> Aim of the task:
Find the string "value" in the listing and report every line that has it.

********

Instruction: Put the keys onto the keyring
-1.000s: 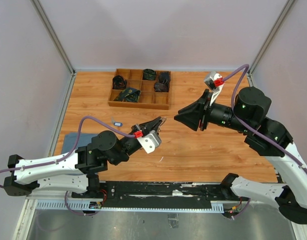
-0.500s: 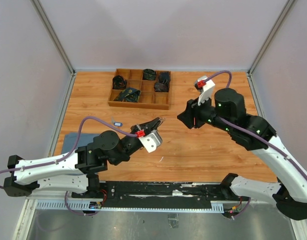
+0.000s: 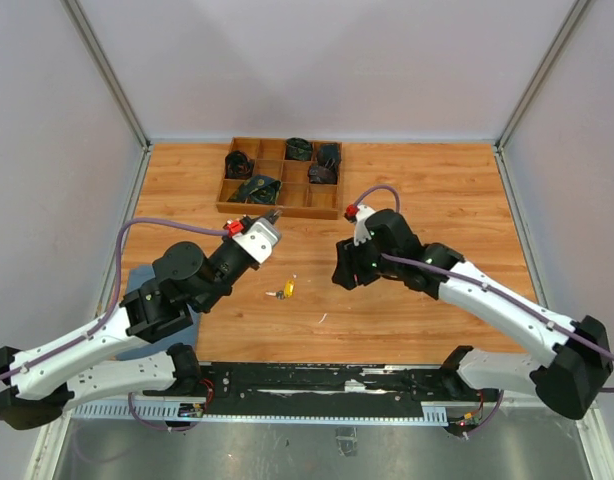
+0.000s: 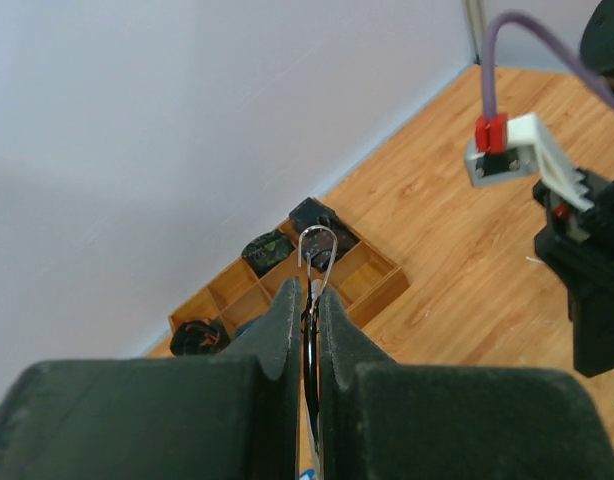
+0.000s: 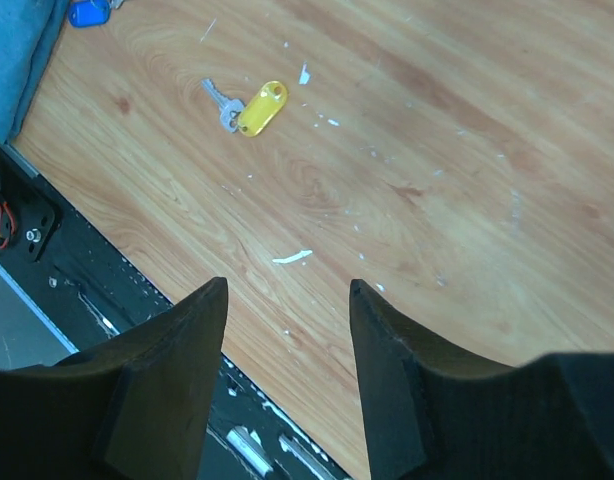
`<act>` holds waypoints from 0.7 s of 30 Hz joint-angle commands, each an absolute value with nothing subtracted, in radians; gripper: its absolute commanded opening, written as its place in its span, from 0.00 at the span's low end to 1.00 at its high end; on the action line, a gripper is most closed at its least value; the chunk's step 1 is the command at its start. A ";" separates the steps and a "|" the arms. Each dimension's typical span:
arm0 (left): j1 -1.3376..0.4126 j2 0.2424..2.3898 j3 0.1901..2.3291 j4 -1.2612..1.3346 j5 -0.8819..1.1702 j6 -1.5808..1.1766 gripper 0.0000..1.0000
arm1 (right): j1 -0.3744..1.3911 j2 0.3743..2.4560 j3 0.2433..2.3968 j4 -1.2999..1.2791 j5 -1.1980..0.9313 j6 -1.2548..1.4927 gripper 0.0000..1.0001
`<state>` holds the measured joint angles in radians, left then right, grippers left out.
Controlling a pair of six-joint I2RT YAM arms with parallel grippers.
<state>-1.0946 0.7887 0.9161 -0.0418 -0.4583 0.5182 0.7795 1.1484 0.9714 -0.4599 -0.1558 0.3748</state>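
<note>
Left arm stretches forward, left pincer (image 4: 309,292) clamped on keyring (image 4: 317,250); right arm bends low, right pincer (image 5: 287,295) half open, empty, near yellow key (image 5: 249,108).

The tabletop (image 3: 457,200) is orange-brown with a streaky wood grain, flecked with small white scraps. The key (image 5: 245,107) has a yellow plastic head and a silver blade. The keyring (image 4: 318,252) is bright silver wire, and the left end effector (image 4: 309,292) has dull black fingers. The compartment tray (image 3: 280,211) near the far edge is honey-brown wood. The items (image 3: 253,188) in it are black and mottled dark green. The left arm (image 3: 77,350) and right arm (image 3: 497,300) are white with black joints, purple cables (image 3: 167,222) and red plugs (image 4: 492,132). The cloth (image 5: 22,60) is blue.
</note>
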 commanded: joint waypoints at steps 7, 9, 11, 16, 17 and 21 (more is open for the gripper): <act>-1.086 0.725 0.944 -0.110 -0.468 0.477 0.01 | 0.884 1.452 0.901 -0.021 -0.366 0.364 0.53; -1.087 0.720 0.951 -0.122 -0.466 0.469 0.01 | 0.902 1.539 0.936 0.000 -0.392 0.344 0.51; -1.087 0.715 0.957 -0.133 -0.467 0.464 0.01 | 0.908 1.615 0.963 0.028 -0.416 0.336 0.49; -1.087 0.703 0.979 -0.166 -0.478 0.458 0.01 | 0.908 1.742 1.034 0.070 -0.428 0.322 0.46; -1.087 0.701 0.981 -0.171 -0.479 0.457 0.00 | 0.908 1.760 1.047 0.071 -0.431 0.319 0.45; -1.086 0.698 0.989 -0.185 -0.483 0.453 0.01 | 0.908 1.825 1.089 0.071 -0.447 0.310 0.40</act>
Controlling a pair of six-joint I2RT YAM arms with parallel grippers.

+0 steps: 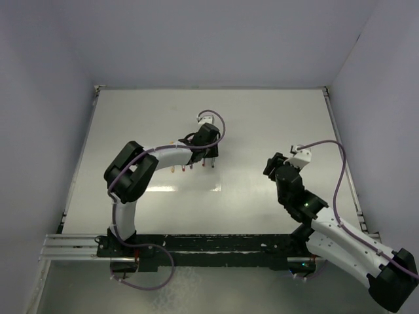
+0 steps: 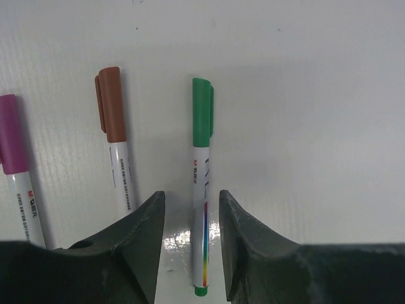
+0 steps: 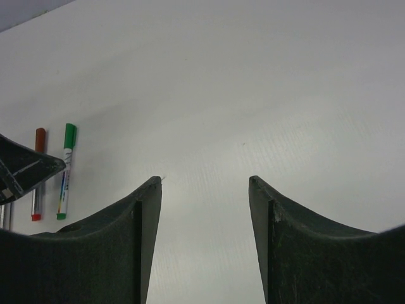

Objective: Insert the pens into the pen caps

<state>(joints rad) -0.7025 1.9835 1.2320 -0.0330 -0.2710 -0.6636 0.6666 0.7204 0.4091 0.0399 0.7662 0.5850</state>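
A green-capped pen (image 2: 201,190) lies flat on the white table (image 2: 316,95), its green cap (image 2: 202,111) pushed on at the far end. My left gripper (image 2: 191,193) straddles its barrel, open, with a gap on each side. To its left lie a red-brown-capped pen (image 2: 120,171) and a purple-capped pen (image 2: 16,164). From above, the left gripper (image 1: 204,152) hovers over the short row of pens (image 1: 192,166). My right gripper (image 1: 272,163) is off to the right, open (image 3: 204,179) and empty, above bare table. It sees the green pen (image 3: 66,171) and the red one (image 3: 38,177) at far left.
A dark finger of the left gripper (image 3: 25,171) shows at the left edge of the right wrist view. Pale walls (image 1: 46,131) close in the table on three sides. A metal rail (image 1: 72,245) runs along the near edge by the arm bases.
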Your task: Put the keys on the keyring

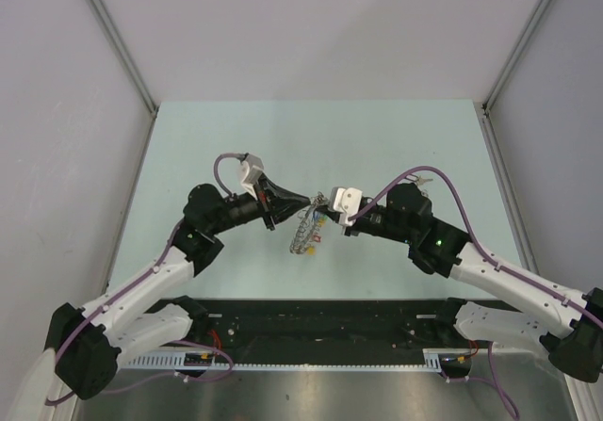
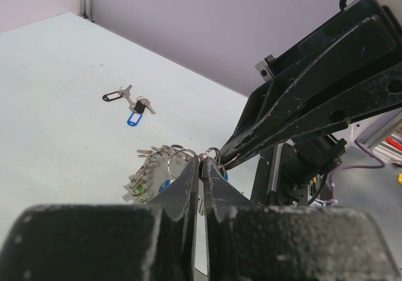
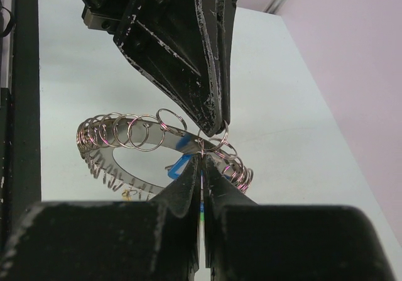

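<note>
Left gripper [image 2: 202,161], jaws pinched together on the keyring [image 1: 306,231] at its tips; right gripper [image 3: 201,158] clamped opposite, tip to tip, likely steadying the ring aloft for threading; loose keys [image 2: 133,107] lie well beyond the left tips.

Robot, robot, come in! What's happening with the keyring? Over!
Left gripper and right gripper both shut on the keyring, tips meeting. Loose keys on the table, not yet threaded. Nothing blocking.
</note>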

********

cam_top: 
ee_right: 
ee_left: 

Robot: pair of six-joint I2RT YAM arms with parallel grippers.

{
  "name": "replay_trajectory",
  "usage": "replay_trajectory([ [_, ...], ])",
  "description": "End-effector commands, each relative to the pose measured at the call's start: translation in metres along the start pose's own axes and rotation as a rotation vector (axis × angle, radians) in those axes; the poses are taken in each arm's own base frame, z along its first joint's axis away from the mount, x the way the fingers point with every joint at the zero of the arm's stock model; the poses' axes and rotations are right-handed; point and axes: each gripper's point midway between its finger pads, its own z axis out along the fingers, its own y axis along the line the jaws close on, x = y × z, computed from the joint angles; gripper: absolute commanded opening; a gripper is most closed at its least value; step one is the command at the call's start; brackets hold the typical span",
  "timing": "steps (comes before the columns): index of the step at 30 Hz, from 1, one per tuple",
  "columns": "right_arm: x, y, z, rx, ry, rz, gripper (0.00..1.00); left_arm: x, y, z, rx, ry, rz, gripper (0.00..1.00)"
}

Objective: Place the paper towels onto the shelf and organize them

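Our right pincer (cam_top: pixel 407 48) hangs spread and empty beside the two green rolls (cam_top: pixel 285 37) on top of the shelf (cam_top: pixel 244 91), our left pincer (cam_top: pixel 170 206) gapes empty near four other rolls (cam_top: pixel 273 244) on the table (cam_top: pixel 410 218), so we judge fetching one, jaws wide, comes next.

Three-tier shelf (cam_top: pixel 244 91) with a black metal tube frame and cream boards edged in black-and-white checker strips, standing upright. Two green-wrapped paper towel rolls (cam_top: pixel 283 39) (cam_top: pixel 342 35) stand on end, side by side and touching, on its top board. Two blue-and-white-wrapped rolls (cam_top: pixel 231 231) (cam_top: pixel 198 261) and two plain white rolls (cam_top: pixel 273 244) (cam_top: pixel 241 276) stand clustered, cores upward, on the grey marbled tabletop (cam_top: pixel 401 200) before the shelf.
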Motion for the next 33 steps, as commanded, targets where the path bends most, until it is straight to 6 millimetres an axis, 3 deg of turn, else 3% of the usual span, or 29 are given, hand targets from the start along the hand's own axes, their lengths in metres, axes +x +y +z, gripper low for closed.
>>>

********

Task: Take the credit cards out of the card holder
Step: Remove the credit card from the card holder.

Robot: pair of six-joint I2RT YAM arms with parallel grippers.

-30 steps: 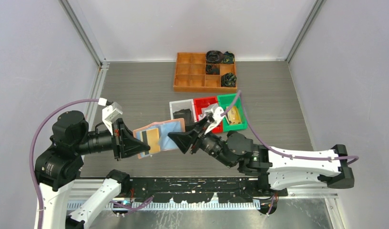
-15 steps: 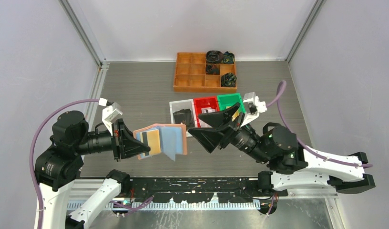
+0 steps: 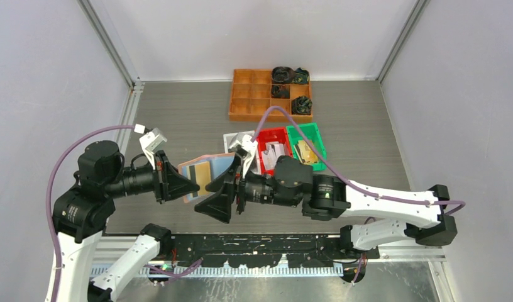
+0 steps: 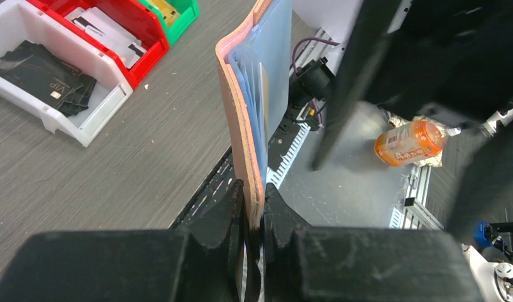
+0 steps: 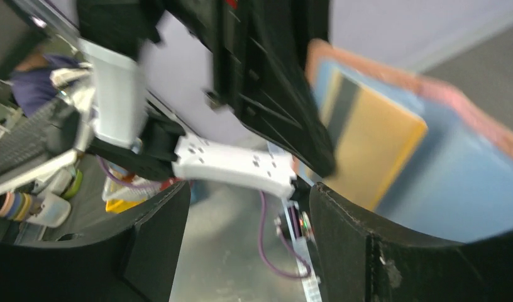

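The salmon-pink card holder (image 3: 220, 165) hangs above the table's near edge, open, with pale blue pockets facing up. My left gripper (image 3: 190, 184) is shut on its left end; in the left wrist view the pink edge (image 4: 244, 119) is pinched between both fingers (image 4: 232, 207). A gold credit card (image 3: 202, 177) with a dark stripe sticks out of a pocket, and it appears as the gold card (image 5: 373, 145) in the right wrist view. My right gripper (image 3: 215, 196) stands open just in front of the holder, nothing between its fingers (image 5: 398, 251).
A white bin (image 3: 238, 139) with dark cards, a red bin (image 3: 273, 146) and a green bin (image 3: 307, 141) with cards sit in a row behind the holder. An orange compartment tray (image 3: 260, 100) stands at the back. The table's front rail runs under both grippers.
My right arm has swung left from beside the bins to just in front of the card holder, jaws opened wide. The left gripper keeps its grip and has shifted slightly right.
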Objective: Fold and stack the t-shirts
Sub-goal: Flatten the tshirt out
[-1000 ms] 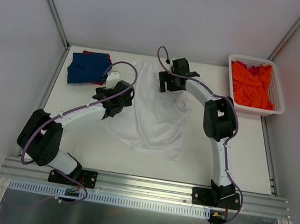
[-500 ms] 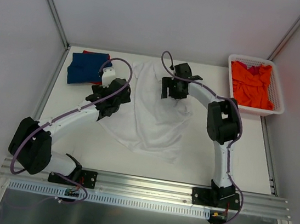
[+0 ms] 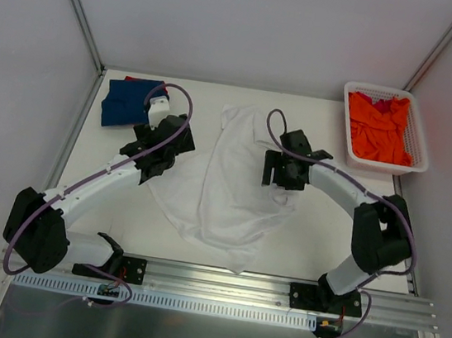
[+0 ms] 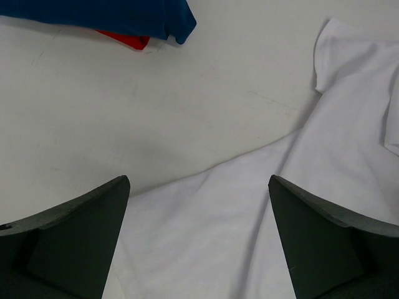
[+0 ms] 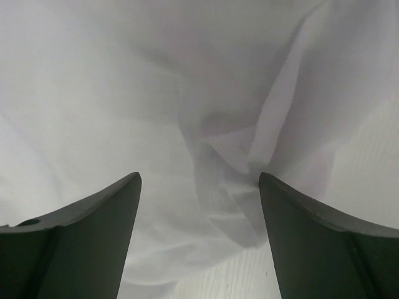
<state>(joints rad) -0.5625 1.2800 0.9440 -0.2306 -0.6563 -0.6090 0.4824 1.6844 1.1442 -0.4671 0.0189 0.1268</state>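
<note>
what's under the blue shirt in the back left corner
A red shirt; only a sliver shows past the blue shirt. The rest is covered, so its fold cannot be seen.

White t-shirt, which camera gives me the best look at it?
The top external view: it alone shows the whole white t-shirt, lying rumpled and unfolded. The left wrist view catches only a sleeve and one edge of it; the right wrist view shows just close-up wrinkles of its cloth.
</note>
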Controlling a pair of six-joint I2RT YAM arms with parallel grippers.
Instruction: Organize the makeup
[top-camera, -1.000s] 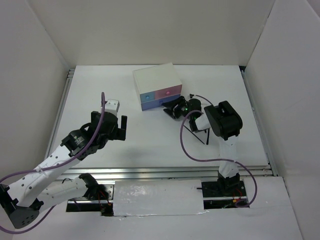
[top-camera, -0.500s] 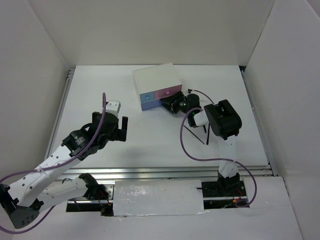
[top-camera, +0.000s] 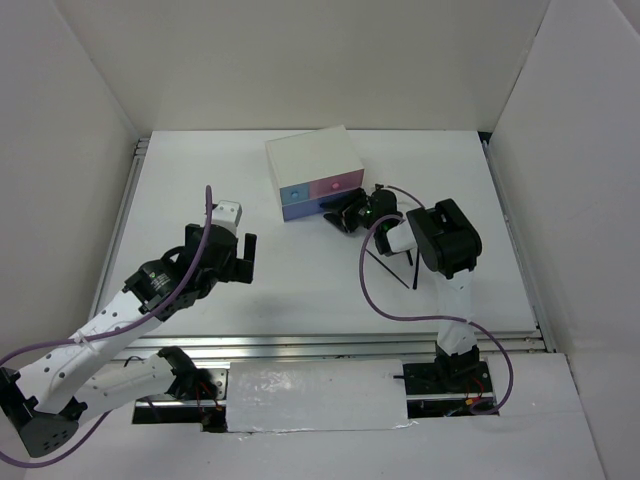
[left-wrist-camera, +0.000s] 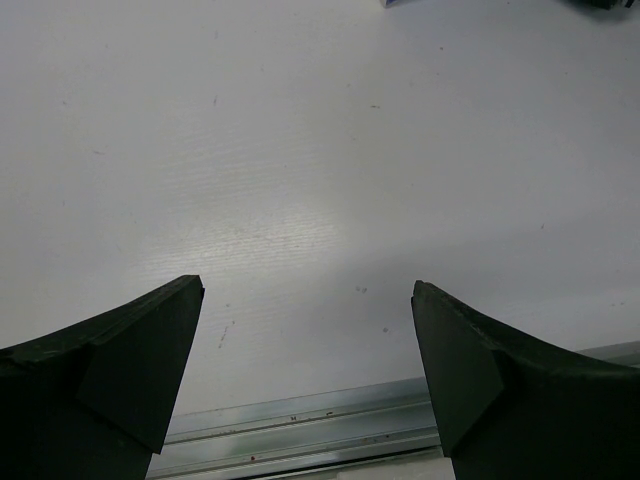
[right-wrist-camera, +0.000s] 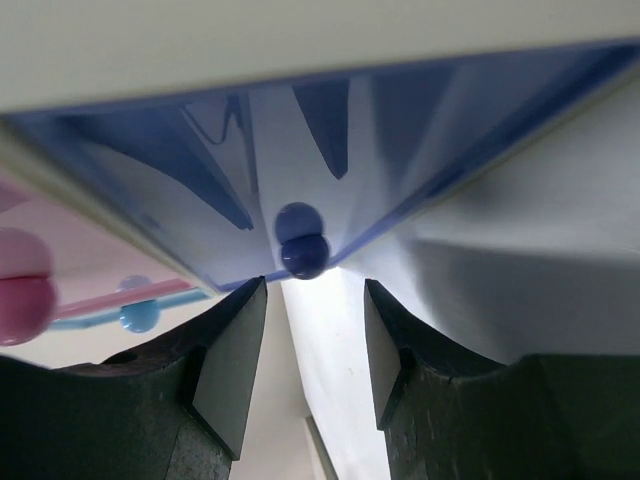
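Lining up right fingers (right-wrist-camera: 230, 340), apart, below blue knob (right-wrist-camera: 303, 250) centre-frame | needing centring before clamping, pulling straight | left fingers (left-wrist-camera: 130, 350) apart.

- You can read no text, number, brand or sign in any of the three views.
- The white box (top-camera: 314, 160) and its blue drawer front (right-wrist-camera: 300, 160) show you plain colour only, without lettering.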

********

> Exercise result:
`<act>` holds waypoints from 0.7 s of 30 Hz joint-angle commands, each an absolute value with nothing subtracted, in radians; gripper: its absolute commanded opening, written as its place in its span, from 0.00 at the span's low end to 1.00 at its high end; on the action line, a gripper is most closed at its least value; the chunk's step 1 is the command at its start. A ";" separates the steps and a "|" the arms. Each dimension's typical span:
  "description": "End-effector commands, each relative to the pose measured at the call's start: translation in metres along the start pose's own axes and rotation as a rotation vector (axis × angle, radians) in those axes; the poses are taken in each arm's own base frame, z along its first joint's axis away from the mount, x the way the fingers point with every joint at the zero of the arm's stock model; the poses' axes and rotations are right-handed; point and axes: each gripper's point midway between its finger pads, its own z axis out along the fingers, its own y axis along the line the jaws close on, x = y × z, computed from the joint angles; gripper: absolute commanded opening; a gripper is most closed at its least value; step one is the command at the call's start; brackets hold the typical span",

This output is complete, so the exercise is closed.